The view from the top of the big pasture looking back towards the barn, arena and the house. The back pasture sweeps down hill away from the backside of the barn to the fishing pond.

Last year I took all that energy and put it into working the farm. Mowing the pastures obsessively, keeping the barn gleaming, trimming fence line, edging, moving fence lines. I threw myself into being the best farm manager I could possibly be until I started to resent it. Started to burn out.

The winter was a blessing. It was so darn wet and cold that nothing could be done. Last fall’s tall grasses in rested pastures couldn’t be cut. Fence lines couldn’t be weed whacked. Plans to fertilize the big pasture were forced on hold until we hear from Duke so as to avoid wasting money on a condemned part of the property. Everything came to a halt and I could breathe again.

This year, as the pastures dry out and the spring grass comes in, I have vowed to stop. I am allowing myself to have an imperfect farm in order to enjoy this dream of mine. I mowed the big pasture Sunday and looked around at the sheer immensity that keeping up 30 acres of grass with only 3 horses grazing truly is. Our grass is hearty and grows year round. Something always needs mowed.

The pure joy of looking up and seeing your beautiful horses grazing

But I love it. I love the lay of our land. I love the barn and the old windmill. I love the well house and the fishing pond. I love seeing my horses out my windows. Saturday I spent the day sick on the couch and I looked up as Hubby walked Gem back to the pasture after dinner.

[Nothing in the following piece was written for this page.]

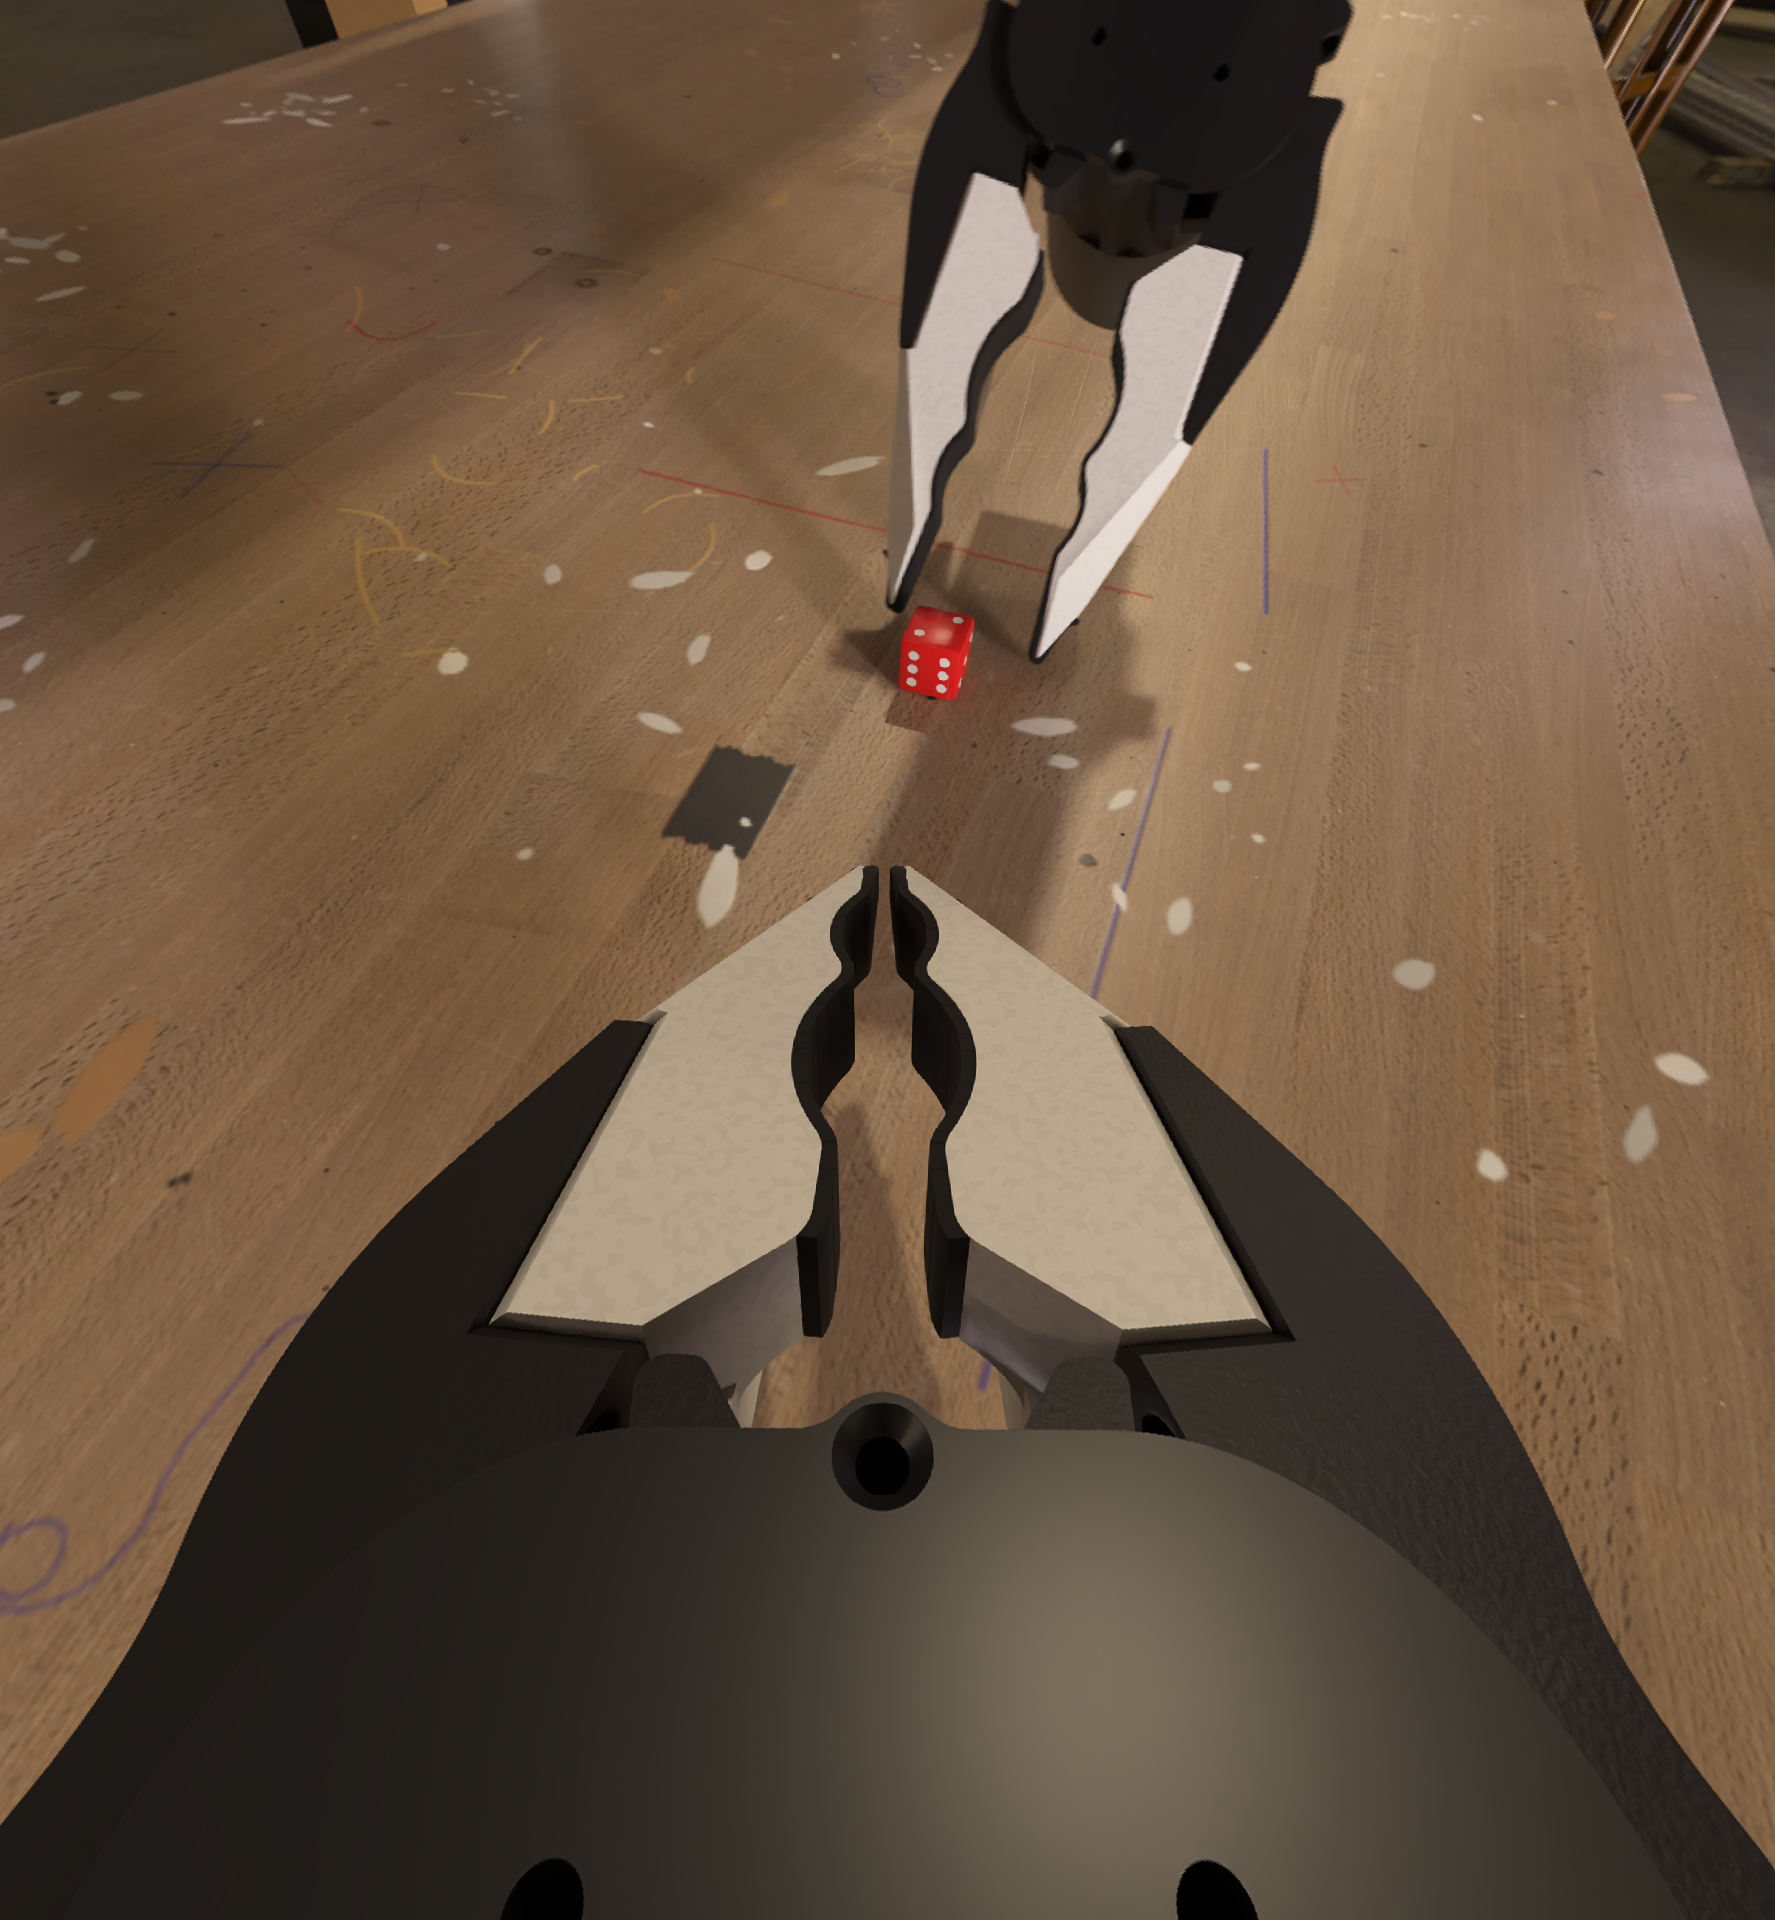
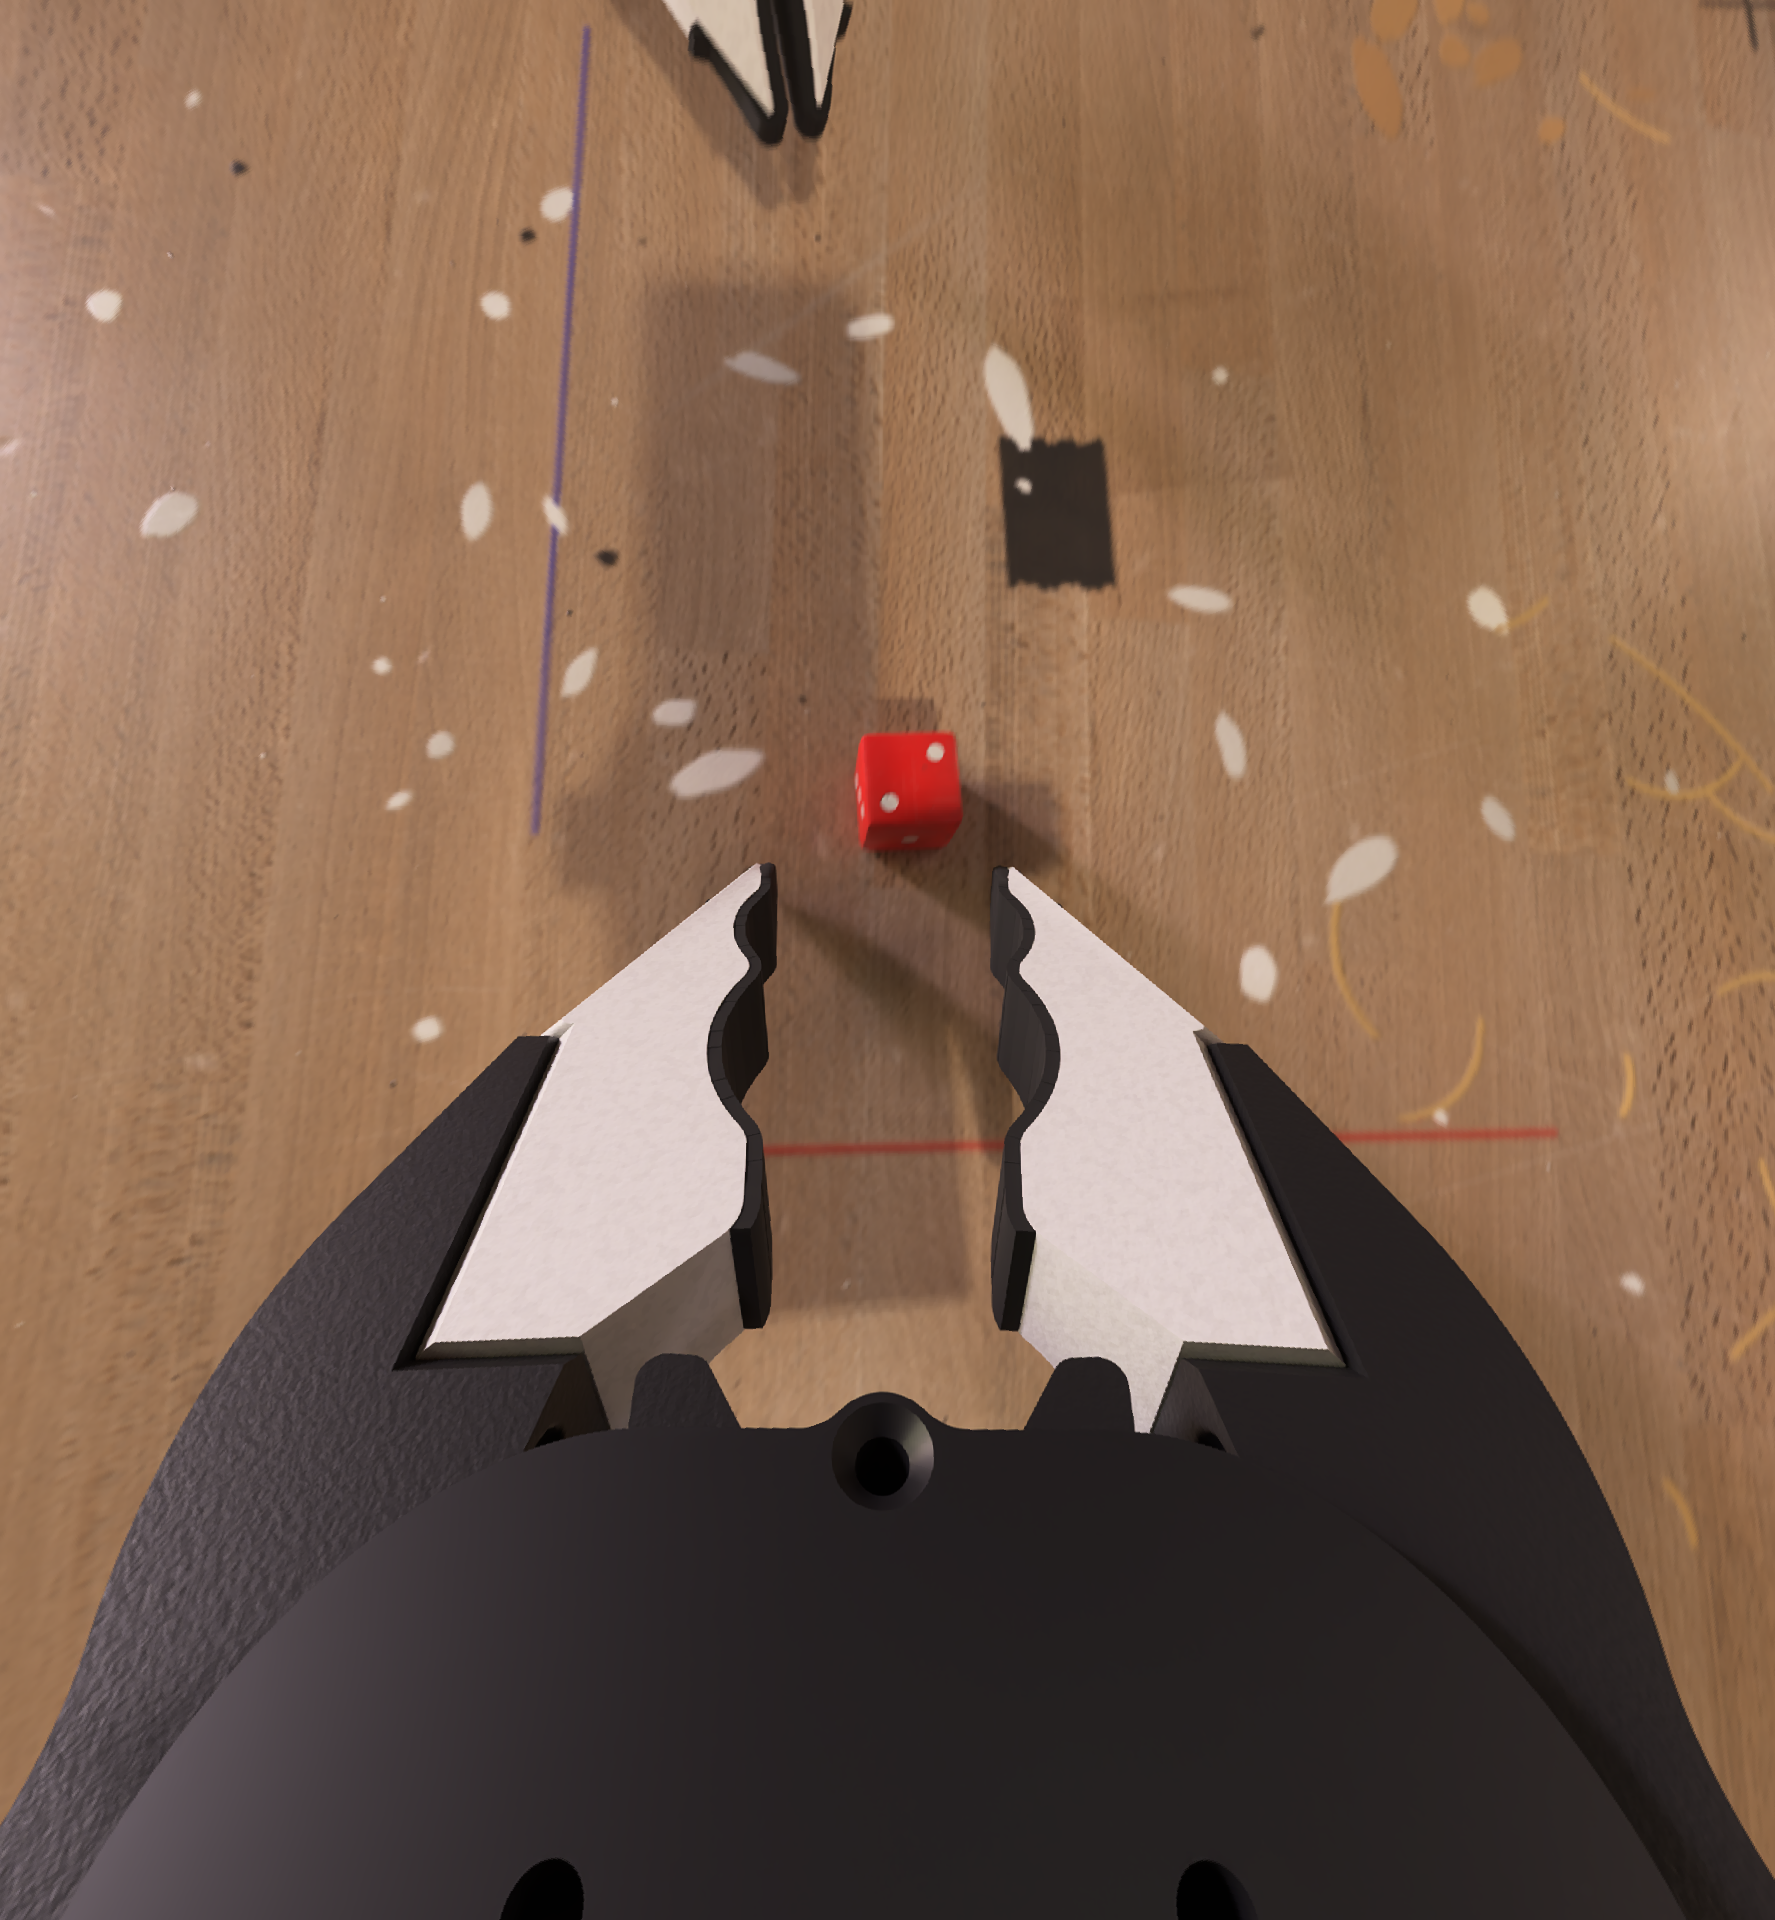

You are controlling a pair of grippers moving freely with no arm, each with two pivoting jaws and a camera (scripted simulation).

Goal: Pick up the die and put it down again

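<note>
1. On the wooden table, marked with pale paint flecks, pen lines and orange scribbles, the red die sat by itself, touched by neither gripper.
2. From the left wrist view, the left gripper lay low over the wood with its fingertips almost together, only a thin slit between them, and nothing held; the die was well ahead of it.
3. That same view showed the whole right gripper opposite, tilted down toward the table, its two white fingers spread apart; one fingertip stood just behind the die and the other off to its side, so the die lay at the mouth of the gap rather than between the pads.
4. Only this view showed the die's six-pip side face, the table's far edges and some dim furniture beyond them.
5. From the right wrist view, the right gripper was seen with its jaws parted and empty, the die just beyond the tips and roughly in line with the gap.
6. This view showed the die's upper face with two pips, a face hidden from the other camera.
7. It showed only the closed tips of the left gripper at the top edge.
8. A dark patch of tape lay between the die and those tips; it appeared in the left view too.
9. No container appeared in either view.
</note>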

There was my horse walking down my winding driveway to eat grass out of my pasture. Everything I ever wanted.

A week of no rain and a healthy dose of sunshine has made the grass start growing again. The bermuda mixed in the fields is still dormant and won’t come alive again until probably May.

This year I’m going to enjoy it. All of it. Yes I will still mow the pastures to maintain their health. Yes I will still clean the barn and fix fences. But not to the point of hating the one thing I’ve spent my entire life working for. The work can wait. Life and happiness can not.